# [TASK INSTRUCTIONS]
From the first entry to the last, restate everything word for word and exclude pictures.

+ + + + + + +

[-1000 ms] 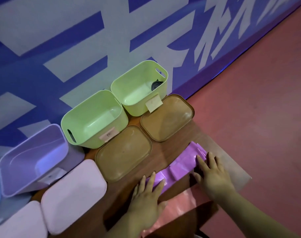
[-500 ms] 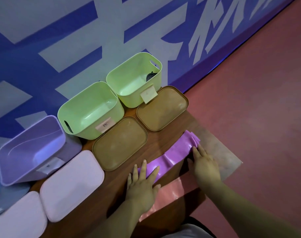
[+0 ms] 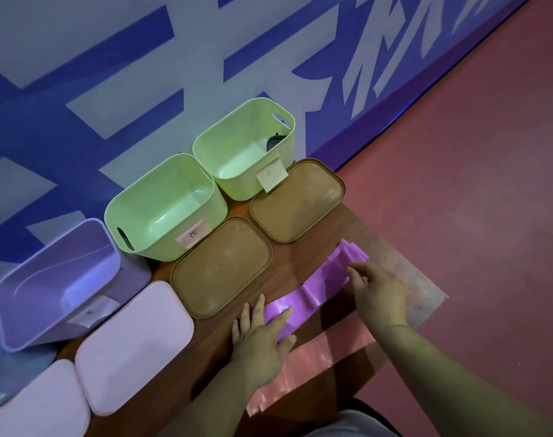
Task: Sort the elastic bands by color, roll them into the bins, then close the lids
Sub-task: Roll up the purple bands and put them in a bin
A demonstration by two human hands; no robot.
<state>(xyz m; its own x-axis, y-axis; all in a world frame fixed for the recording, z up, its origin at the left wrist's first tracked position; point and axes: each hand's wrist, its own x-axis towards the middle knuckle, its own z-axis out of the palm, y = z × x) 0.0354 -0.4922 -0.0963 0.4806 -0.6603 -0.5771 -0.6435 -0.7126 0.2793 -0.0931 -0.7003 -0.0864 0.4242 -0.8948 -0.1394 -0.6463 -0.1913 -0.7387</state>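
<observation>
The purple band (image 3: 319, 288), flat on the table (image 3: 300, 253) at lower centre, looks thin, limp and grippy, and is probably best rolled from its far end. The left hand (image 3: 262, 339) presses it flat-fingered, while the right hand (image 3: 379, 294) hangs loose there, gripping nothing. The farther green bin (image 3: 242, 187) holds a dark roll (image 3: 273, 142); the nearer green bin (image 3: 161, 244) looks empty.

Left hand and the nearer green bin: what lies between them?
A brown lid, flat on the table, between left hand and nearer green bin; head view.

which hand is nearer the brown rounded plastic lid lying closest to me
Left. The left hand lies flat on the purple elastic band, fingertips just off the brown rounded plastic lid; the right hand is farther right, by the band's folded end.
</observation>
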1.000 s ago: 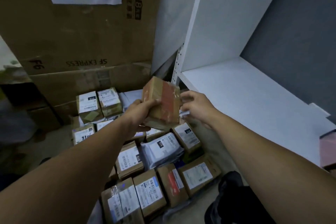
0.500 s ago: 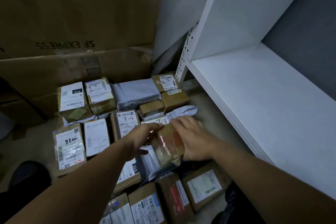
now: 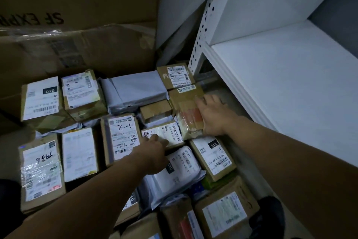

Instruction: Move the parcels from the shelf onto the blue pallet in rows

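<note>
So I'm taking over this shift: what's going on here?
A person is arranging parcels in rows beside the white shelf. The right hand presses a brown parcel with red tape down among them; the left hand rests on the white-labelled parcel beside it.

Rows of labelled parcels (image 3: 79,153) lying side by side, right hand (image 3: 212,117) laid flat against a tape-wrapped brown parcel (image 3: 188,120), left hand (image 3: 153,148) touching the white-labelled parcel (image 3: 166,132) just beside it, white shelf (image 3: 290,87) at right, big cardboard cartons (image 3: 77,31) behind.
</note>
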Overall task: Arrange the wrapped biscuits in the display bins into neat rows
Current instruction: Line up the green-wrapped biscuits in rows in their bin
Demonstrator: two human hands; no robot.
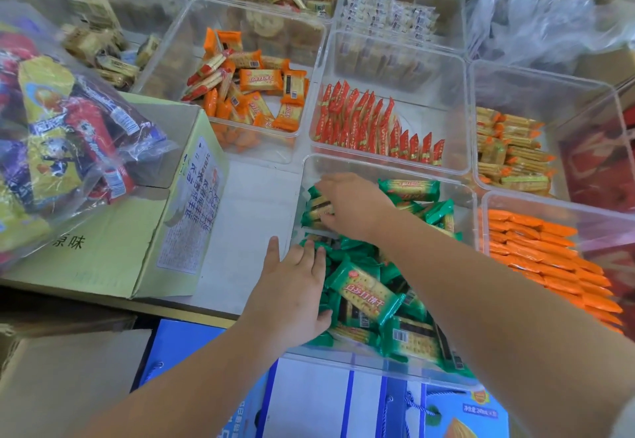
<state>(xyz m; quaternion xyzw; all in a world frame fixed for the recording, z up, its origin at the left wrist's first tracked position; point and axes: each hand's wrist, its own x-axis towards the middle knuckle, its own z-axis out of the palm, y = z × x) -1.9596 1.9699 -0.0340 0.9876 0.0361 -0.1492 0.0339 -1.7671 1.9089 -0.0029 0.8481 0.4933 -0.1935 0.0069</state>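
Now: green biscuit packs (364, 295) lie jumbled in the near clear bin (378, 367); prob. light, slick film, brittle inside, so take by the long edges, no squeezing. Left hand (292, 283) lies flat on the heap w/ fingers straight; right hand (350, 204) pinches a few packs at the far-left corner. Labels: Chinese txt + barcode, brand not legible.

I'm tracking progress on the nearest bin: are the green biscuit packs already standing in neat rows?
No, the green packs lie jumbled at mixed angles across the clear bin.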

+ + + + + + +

# [WRITTEN ANSWER]
[-1000 ms] 
[-500 ms] 
[+0 ms] 
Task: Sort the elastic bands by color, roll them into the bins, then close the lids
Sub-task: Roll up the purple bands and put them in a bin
A demonstration by two human hands; no robot.
<state>(xyz m; its own x-axis, y-axis; all in a world frame fixed for the recording, z up, its origin at the left wrist's first tracked position; point and axes: each hand's wrist, its own x-axis towards the middle knuckle, its own z-axis out of the palm, y = z × x) 0.0354 -0.4922 -0.0963 0.4806 -0.6603 -0.5771 -0.6435 -0.7126 0.2793 -0.0931 -0.7003 -0.0864 0.4242 -0.8948 -0.1394 -0.6463 -0.1913 -0.7387</state>
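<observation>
The purple band (image 3: 319, 288), flat on the table (image 3: 300, 253) at lower centre, looks thin, limp and grippy, and is probably best rolled from its far end. The left hand (image 3: 262, 339) presses it flat-fingered, while the right hand (image 3: 379, 294) hangs loose there, gripping nothing. The farther green bin (image 3: 242, 187) holds a dark roll (image 3: 273, 142); the nearer green bin (image 3: 161, 244) looks empty.

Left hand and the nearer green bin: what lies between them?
A brown lid, flat on the table, between left hand and nearer green bin; head view.

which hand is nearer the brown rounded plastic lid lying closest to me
Left. The left hand lies flat on the purple elastic band, fingertips just off the brown rounded plastic lid; the right hand is farther right, by the band's folded end.
</observation>
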1.000 s ago: 
0.500 s ago: 
now: 

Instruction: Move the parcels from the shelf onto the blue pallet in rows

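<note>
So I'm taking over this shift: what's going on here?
A person is arranging parcels in rows beside the white shelf. The right hand presses a brown parcel with red tape down among them; the left hand rests on the white-labelled parcel beside it.

Rows of labelled parcels (image 3: 79,153) lying side by side, right hand (image 3: 212,117) laid flat against a tape-wrapped brown parcel (image 3: 188,120), left hand (image 3: 153,148) touching the white-labelled parcel (image 3: 166,132) just beside it, white shelf (image 3: 290,87) at right, big cardboard cartons (image 3: 77,31) behind.
</note>
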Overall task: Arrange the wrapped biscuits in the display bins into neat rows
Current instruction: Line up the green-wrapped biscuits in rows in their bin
Demonstrator: two human hands; no robot.
<state>(xyz m; quaternion xyzw; all in a world frame fixed for the recording, z up, its origin at the left wrist's first tracked position; point and axes: each hand's wrist, its own x-axis towards the middle knuckle, its own z-axis out of the palm, y = z × x) -1.9596 1.9699 -0.0340 0.9876 0.0361 -0.1492 0.0339 -1.7671 1.9089 -0.0029 0.8481 0.4933 -0.1935 0.0069</state>
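Now: green biscuit packs (364, 295) lie jumbled in the near clear bin (378, 367); prob. light, slick film, brittle inside, so take by the long edges, no squeezing. Left hand (292, 283) lies flat on the heap w/ fingers straight; right hand (350, 204) pinches a few packs at the far-left corner. Labels: Chinese txt + barcode, brand not legible.

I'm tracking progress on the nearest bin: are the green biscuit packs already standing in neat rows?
No, the green packs lie jumbled at mixed angles across the clear bin.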

The required response has been given in full.